Compared to other existing attention method, flexibility is an advantage of our proposed attention module. The experimental results on three different datasets demonstrate that RFA module can better deal with the task of building extraction with different sources of aerial images. Taking channel and spatial dimensions into account successively allows for a more robust interaction of context information between the feature layers in the segmentation model. Meanwhile, the residual mapping branch of RFA alleviates the gradient vanishing in the training process. These are two reasons why the proposed RFA attention module outperforms other single attention methods in this study. With respect to DualAN that also uses two kinds of attentions in the comparison, our approach is quite different from it. In particular, DualAN applies attention mechanisms in parallel to the bottleneck of network, which focuses on employing self-attention to enhance representation of deep features, rather than reducing the semantic discrepancy between different level features. Moreover, because of the high cost of intermediate matrix multiplication in the DualAN, the authors [
62] just place it for the bottleneck features with low spatial resolution. The experimental results imply this strategy is not effective enough for building extraction in the aerial images. However, our practice has shown that the proposed joint attention only increases small cost of additional model parameters (see
Table 5, about 0.4 million) and computation (about 1.53 MB), even when applied at every level of the network. This flexibility implies the possibility of embedding RFA in other architectures in the future.
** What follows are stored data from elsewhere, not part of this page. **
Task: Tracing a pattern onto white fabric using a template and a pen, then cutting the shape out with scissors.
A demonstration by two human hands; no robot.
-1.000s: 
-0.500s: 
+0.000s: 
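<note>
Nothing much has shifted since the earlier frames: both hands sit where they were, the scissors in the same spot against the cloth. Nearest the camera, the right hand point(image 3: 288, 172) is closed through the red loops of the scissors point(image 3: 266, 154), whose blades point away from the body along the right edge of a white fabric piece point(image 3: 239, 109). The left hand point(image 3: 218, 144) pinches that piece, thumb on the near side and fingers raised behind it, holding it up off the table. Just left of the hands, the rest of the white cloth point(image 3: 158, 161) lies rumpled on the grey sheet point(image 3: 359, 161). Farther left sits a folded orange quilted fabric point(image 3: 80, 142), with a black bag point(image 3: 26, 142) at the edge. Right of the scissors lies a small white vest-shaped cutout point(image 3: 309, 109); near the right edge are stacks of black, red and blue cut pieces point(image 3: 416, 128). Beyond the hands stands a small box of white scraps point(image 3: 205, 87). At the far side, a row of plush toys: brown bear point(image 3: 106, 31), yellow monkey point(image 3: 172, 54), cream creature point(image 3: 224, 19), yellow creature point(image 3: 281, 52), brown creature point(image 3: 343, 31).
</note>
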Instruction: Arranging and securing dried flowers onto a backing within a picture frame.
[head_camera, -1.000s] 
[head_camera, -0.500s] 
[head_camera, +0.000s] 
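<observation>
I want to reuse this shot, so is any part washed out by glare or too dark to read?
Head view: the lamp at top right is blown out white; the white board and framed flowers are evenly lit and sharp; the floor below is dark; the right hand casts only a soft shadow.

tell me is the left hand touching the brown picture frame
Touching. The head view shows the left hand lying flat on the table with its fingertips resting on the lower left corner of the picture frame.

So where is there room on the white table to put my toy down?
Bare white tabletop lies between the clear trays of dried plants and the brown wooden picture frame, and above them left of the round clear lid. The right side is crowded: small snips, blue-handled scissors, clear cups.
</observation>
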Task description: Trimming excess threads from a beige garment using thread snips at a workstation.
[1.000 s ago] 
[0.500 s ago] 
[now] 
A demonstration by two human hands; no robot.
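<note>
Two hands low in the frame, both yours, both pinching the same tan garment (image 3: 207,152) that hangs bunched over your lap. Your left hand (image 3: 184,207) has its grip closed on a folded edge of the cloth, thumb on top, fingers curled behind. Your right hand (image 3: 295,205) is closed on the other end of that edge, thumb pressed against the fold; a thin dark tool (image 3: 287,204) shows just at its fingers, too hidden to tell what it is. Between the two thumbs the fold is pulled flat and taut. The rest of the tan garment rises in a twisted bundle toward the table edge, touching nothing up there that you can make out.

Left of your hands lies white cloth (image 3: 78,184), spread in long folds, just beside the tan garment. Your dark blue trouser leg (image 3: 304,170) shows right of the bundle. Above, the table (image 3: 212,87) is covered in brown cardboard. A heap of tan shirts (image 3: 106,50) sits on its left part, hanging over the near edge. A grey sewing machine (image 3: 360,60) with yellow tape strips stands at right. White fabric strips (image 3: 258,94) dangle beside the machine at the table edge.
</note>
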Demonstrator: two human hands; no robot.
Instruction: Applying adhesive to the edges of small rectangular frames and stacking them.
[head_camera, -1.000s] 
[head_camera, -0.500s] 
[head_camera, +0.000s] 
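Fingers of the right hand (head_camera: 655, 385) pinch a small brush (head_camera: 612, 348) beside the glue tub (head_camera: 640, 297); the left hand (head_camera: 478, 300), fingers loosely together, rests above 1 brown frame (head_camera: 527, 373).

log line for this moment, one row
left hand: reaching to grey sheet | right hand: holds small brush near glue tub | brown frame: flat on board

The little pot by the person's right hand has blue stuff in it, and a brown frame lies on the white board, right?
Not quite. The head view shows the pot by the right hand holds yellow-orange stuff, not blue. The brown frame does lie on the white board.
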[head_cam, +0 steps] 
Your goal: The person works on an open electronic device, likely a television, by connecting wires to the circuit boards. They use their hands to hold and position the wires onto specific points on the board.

There is abundant room for further studies. First, the proposed RFA module does not validate the possible improvements it might bring on the other encoder–decoder models. At present, the reason we do not apply the RFA module to other models is that many factors need to be considered, such as the computational resource consumption of the models, the applicability of models themselves to different data sets and hyperparameter settings of models. The comparison with other methods in training time also means further hyperparameter optimization of the proposed module is possible (see
Table 5 and
Table A1). Therefore, it is needed to provide a more comprehensive comparison of these methods in the future. Second, we have conducted the experiments on three datasets of urban buildings in the public domain (e.g., Mass. Buildings, Potsdam, and WHU). It is promising to develop the RFA applied models on multi-source data and rural residential buildings. Finally, we only focus on the task of building extraction in this paper. Since the proposed RFA-UNet can be easily transformed into a multi-class semantic segmentation models, we plan to extend our model with extra geometric constraints and to multiple classes.